What is Translational Medicine? Integrating scientific understanding into portfolio decision making enables and expedites the discovery and development of new medicines for patients. This interdisciplinary research approach is called translational medicine (TM).

Gaining New Insight Through Emerging Technologies

The deep interrogation of cancer biology requires use of sophisticated, proven and emerging technologies to gather and analyze the most accurate, comprehensive data on disease biology in the shortest time possible.

For example, researchers are using gene expression profiling (GEP) to look at tumor inflammation gene signatures as potential biomarkers. GEP requires the analysis of thousands of genes to identify those that are over or under expressed in certain cancers. Through partnerships, Bristol Myers Squibb is leveraging Next Generation Sequencing to develop gene expression profiles for immuno-oncology assets studied across a variety of cancers.  

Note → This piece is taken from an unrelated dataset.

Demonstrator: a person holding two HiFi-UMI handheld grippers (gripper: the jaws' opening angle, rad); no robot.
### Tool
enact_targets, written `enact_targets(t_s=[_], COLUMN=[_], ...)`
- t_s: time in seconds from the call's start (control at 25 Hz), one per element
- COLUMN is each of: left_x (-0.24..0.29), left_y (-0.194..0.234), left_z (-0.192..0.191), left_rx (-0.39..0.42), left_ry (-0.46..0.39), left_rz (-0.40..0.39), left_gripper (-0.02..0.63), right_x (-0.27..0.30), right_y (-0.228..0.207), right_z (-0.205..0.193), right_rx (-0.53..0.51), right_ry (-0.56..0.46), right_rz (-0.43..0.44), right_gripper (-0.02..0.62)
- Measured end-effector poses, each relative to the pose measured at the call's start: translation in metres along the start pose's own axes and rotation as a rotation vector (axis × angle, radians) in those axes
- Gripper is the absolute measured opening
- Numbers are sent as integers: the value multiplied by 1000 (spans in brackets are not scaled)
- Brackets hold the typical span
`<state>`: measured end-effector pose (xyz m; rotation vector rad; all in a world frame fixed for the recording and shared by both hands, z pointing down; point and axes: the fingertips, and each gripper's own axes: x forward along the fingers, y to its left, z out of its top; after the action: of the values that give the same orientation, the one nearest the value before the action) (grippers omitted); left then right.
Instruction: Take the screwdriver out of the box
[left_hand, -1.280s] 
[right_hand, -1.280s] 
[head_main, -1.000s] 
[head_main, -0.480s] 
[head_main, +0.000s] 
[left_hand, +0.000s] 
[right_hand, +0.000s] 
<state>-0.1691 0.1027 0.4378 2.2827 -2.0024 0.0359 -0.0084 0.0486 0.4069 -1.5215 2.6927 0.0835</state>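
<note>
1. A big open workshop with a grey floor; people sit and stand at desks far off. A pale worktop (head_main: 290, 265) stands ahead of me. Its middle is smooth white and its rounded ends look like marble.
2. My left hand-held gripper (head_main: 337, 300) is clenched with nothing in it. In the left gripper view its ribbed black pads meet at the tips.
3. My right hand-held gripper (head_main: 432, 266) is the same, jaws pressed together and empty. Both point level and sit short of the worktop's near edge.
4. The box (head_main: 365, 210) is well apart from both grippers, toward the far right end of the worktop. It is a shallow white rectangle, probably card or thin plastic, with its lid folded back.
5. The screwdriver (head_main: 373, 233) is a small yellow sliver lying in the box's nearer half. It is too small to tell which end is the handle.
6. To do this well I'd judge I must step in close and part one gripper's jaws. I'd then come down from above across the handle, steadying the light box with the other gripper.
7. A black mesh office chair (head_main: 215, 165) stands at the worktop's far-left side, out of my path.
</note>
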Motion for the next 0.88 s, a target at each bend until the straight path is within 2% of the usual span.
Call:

“Fundamentally, we know that the biology of each tumor is different, and those biological differences can be associated with different outcomes,” says Joe Szustakowski, Ph.D., executive director and head of translational bioinformatics at Bristol Myers Squibb. “Through GEP, we’re retrospectively analyzing biological correlates of response and developing tumor inflammation gene signatures that may help us identify patient populations that are more likely to respond to immuno-oncology treatment.” As these insights mature, in the future they may be studied prospectively, with the goal of eventually being used to guide treatment decisions.

An Integrated Approach

As an early leader in oncology, Bristol Myers Squibb has an expansive clinical research program. This means that translational researchers have access to rich, large-scale biomarker data sets from hundreds of clinical studies to analyze and develop inflammation gene signatures across tumor types.  

“We’re really in a unique position when it comes to the sheer volume of data, but also in the way that we’re organized as a function to share information seamlessly across our integrated Translational Medicine team,” adds Szustakowski.

For example, building on their work identifying tumor inflammation gene signatures, Bristol Myers Squibb translational researchers are also trying to understand if the location of specific inflammation markers in the microenvironment – gleaned through image analysis (IA) – can offer additional insights into the immune status of certain tumors. The combination of GEP-IA may also help researchers understand how a tumor changes when it becomes resistant to treatment, helping to inform potential new targets.

Shaping the Future in Real Time

Thanks in part to advances like GEP and IA, Bristol Myers Squibb researchers know more about disease biology than ever before and are continuing to explore potential biomarkers in real time. Yet this knowledge represents just a fraction of the insights left to uncover as they work to improve the speed and success of drug development and make precision medicine a reality for more patients with cancer. 

“Eventually, we believe that a composite biomarker approach will really serve as a roadmap for selecting the best treatment for each patient, determined by assessing the unique profile of both the cancer and immune system, and how that changes over time after treatment is initiated," says Sarah Hersey, vice president, Precision Medicine. “Each discovery about cancer biology is a clue, and it’s up to our translational team to unravel the science and make sense of how all these insights can be applied to make a meaningful difference for each individual patient.”